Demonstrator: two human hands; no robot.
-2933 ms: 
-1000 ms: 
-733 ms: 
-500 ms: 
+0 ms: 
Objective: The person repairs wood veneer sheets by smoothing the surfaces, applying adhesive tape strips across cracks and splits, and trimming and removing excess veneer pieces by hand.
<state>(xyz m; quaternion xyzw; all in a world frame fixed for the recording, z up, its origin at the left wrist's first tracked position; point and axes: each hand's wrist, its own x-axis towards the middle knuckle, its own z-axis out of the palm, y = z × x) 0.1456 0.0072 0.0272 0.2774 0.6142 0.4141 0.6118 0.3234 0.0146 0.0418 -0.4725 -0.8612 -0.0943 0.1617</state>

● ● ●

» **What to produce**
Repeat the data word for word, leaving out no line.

» **Answer to this exercise**
Demonstrator: two human hands; no robot.
-2933 ms: 
-1000 ms: 
-733 ms: 
-500 ms: 
+0 ms: 
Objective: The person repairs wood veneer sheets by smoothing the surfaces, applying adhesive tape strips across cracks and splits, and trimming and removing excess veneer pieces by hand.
<state>(xyz m; quaternion xyzw; all in a world frame fixed for the recording, z up, its origin at the left wrist's first tracked position; point and axes: each hand's wrist, its own x-axis towards the middle knuckle, its own z-axis out of the palm, y = z × x) 0.1456 0.0072 0.0272 0.2774 0.6142 0.4141 0.6118 0.3234 0.0146 0.0418 -0.4725 -0.8612 -0.0943 0.1617</state>

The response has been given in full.